In this post, I am simply responding to a series of question aimed at getting to know me and my opinions on media better; it is my hope that my responses achieve such an aim.
Why are you in this class?
My primary interest is anthropology, yet I am convinced that anthropology and journalism are compatible in that (photo)journalism provides a more publicly-accessible and engaging medium to document anthropological findings. Both areas of study function to better understand and communicate the human condition accurately, critically, and compassionately with the ultimate goal of bringing more good into the world. The notion of bringing more good into the world in anthropological study is considered in this video recording of Paul Farmer, an anthropologist, physician, co-founder of Partners in Health, and Harvard professor, discussing liberation theology with colleague David Carrasco, a historian of religion and anthropologist.
What is your experience with media?
It is nearly impossible not to engage in various forms of media (books, newspapers, television, music, the Internet, etc.) in our contemporary context. That being the case, it is increasingly important to be conscious of the media that we consume on a daily basis. I have very limited experience with social media. I have no social media accounts. I recognize that social media can act as a platform to express and circulate thoughts and ideas and undoubtedly connect us with others despite physical separation. Yet, I have found that social media is far too often used as a vehicle of expression that portrays perfection and dismisses blemishes and shortcomings (reserved for offline). Such use constructs a misconstrued reality and sets an unrealistic precedent to try to live up to, which present the opportunity for dangerous comparisons.

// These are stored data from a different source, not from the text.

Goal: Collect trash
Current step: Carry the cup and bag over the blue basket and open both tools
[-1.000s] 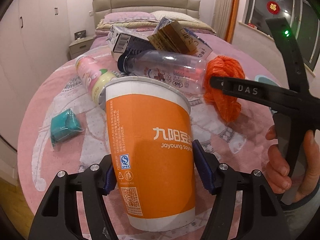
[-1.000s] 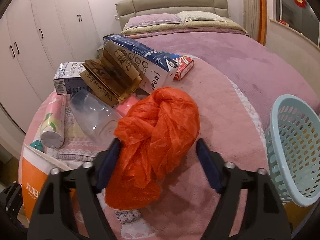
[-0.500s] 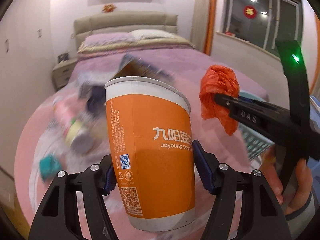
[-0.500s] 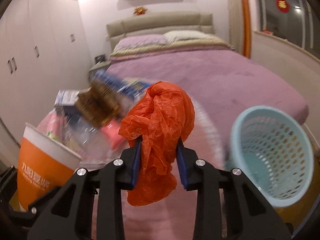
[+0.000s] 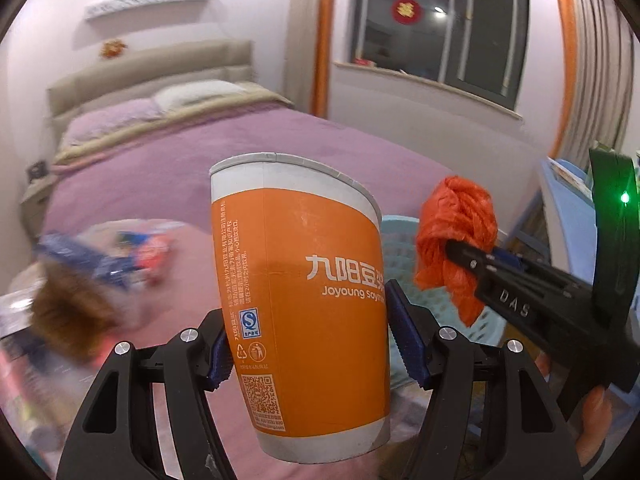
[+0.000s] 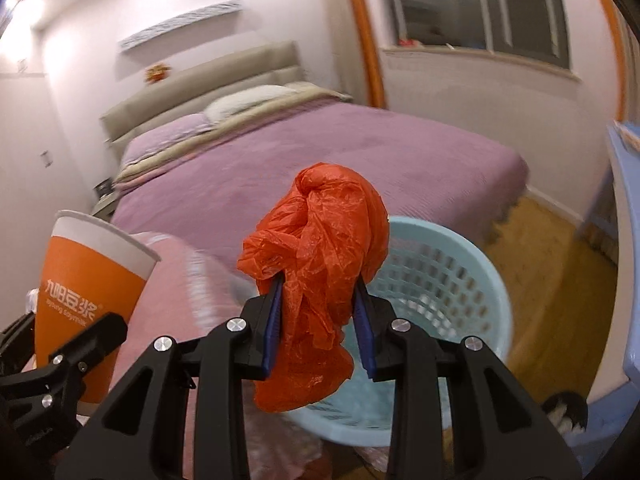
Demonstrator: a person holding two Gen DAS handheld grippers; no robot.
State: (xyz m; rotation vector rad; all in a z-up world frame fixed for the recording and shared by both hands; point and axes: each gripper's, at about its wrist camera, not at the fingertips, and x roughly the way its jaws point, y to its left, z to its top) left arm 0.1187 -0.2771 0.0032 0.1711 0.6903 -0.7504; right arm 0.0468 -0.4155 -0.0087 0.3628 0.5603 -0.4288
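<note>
cup: glossy paper | bag: crinkled thin plastic | basket: smooth perforated plastic | bedspread: matt cloth

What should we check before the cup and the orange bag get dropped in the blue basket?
1. Right gripper shut on the orange bag: ok.
2. Left gripper shut on the paper cup, which is upright: ok.
3. Bag in front of the blue basket opening; truly above it: cannot tell.
4. Cup over the basket: not ok, it is off to the left.
5. Basket has room: ok, no trash shows inside.
6. Cup empty: cannot tell.
</note>
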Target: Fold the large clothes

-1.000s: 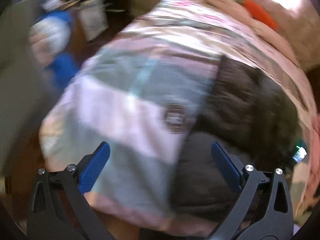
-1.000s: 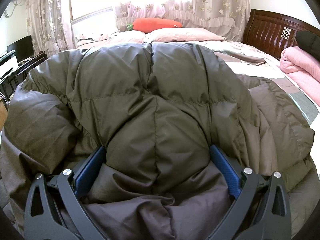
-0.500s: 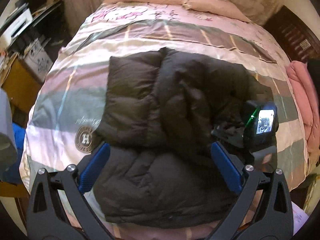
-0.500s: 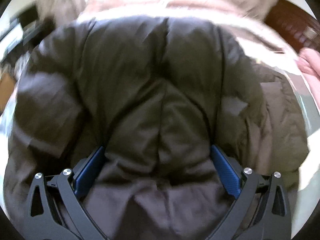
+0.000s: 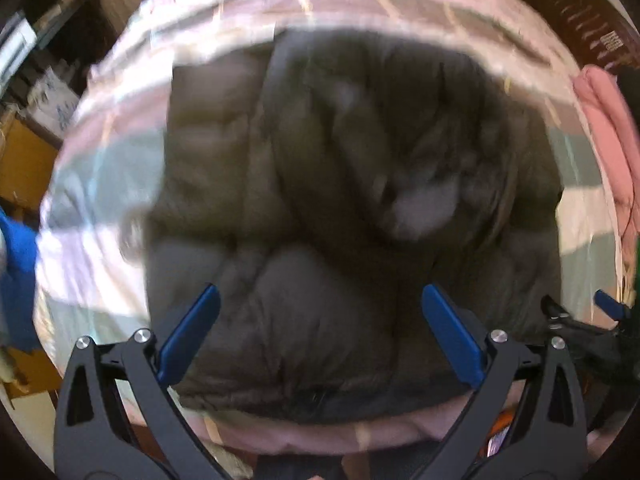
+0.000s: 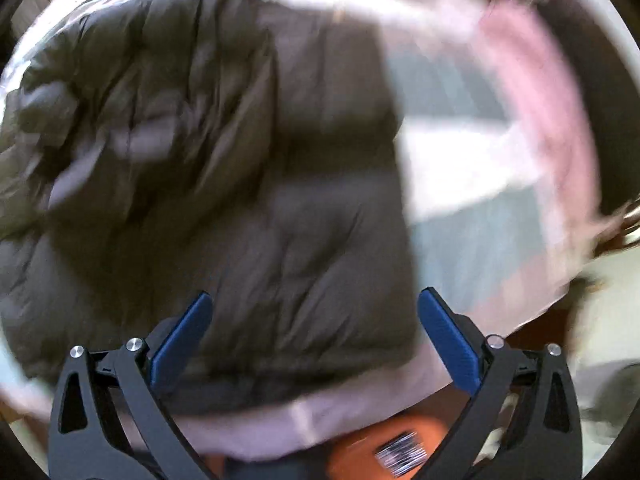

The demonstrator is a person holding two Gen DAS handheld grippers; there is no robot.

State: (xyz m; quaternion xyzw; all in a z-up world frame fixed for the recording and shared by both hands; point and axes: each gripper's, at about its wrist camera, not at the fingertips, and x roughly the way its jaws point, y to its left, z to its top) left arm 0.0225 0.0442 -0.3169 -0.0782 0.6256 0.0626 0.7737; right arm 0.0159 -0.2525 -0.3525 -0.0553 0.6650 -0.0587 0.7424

Are you always on a screen?
I intentionally disconnect from the digital world. I am in indebted to David Sax for what I present regarding such reasoning. In his book “The Revenge of Analog: Real Things and Why They Matter,” Sax comments on the revival of analog and insightfully observes that “the real world isn’t black or white. It is not even gray. Reality is multicolored, infinitely textured, and emotionally layered… And it’s often analog — perhaps less efficient, less perfect, less speedy — which best captures those human imperfections, creating a tactile interface with the world.”
Hate the computer? Love your phone?
I do not hate my computer, nor do I love my phone. Both of these verbs are unfit in that they are too extreme. Love and hate fall on opposite ends of a spectrum where the most appropriate verb lies somewhere in between.
What frustrates you about news media?
What I find to be the most frustrating aspect of news media is the level of inaccuracy and lack of meaningful depth that a story deserves likely due to competition from other new media outlets appealing to the same audience.
What do you think the news media and journalists do well?
News media and journalist are great at reaching people.
What is your experience with programming? None? HTML basics?
For all intents and purposes, I have no experience in programming. I learned a bit in a high school course; however, I have absolutely no retention of such information.
What concerns you about a world that is so immersed in media? A world that is so linked?
My biggest concerns about a world that is so engaged in media is a loss of thoughtful self-reflection, a sense of belonging and community offline, and the value of face-to-face interactions.
What are the benefits?
In being so immersed, we have great access to information (whether that information is accurate and reliable remains to be seen) and unprecedented global connectivity. More than any other point in history, we are more connected and knowledgeable about our brothers and sisters around the world who have life experiences vastly different from our own.